#### [Problem to solve]
If a line in the entries contains the string "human", include that line in your answer.

[Records from a data source]
%%
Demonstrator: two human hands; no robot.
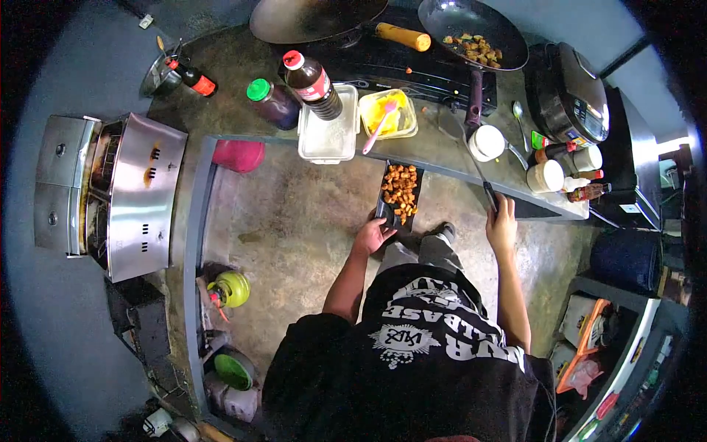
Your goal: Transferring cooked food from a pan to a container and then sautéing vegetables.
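Observation:
My left hand (374, 235) grips the near end of a black rectangular tray (390, 212), which bears many browned cubes of food (400, 190). The tray is held over the floor, just in front of the counter edge. To the right, my right hand (501, 224) is closed around the dark handle of a metal spatula (475, 160), whose blade lies over the counter, near a white tub (486, 142). Beyond it, a frying pan (515, 41) with more browned cubes rests on the black stove (353, 65), its handle pointing towards me.
An open plastic container (410, 119) of yellow food holds a pink brush or spatula. Left of it stand a lidded container (327, 138), a dark sauce bottle (313, 83) and a green-lidded jar (274, 108). A wok (315, 19), a rice cooker (574, 94) and several condiment bottles are on the counter.

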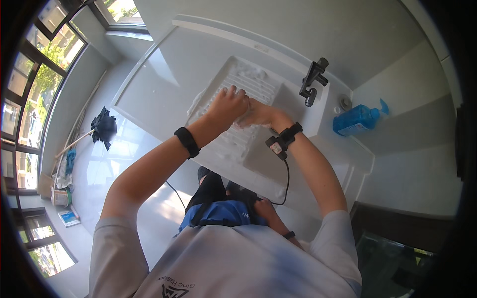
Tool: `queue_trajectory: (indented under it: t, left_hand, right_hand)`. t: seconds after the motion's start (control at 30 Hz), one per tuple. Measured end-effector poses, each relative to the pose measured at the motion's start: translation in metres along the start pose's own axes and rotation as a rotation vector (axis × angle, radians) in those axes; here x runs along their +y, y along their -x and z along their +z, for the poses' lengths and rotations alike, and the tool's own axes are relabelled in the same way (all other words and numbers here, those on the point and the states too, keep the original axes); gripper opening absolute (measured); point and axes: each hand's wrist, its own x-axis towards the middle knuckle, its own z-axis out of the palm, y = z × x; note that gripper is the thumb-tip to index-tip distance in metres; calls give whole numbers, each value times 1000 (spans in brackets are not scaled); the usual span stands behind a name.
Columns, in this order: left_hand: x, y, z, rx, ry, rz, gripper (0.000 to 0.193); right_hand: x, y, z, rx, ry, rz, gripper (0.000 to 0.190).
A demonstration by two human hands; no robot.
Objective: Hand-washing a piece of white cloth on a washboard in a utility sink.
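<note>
Both hands meet over the ribbed washboard (238, 143) of a white laundry sink. My left hand (228, 105) lies knuckles up with its fingers curled, against my right hand (261, 113). White lather coats the right hand's fingers and lower edge. Whether some small thing is pressed between the two hands is hidden. Suds (250, 71) cover the board's far end, and more foam lies along its left rim. Each wrist wears a black strap; the right one carries a small device (276, 146) with a cable running down.
Right of the basin stand a black faucet (313, 80) and a blue pump bottle (356, 120). A flat white counter (156, 89) extends left. Another person's hand (265, 209) shows below the sink's front edge, by a blue bag (223, 214). A mop (104, 128) leans at left.
</note>
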Motion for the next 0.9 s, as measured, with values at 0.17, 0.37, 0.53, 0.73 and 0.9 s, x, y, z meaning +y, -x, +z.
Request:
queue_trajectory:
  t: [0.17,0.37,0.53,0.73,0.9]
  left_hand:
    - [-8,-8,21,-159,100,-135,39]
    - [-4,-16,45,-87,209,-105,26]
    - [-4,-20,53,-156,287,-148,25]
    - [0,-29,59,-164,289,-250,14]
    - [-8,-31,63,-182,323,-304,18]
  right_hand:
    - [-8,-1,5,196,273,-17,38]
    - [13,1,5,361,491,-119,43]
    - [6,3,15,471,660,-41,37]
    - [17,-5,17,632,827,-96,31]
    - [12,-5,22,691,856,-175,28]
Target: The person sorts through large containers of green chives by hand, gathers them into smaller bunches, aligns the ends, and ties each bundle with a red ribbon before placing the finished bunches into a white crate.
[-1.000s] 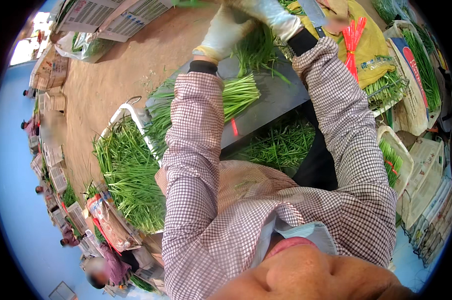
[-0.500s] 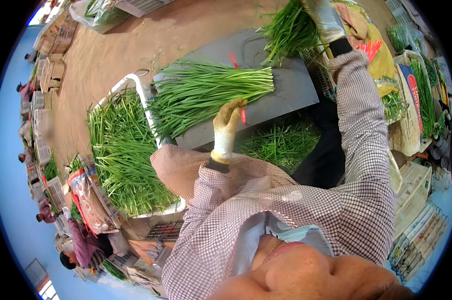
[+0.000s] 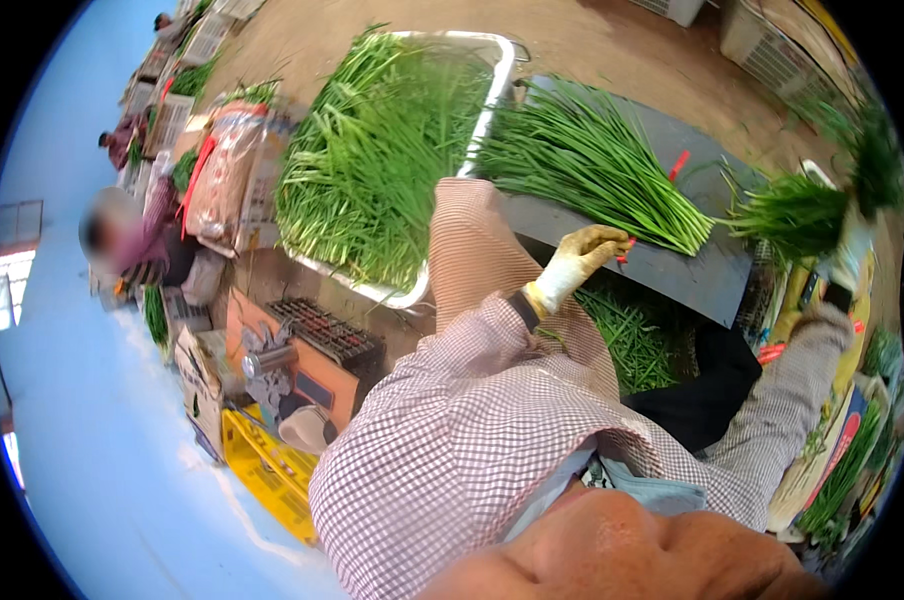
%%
#### [Result]
Demonstrator: two human hands; no robot.
A demonstration by two human hands; no robot.

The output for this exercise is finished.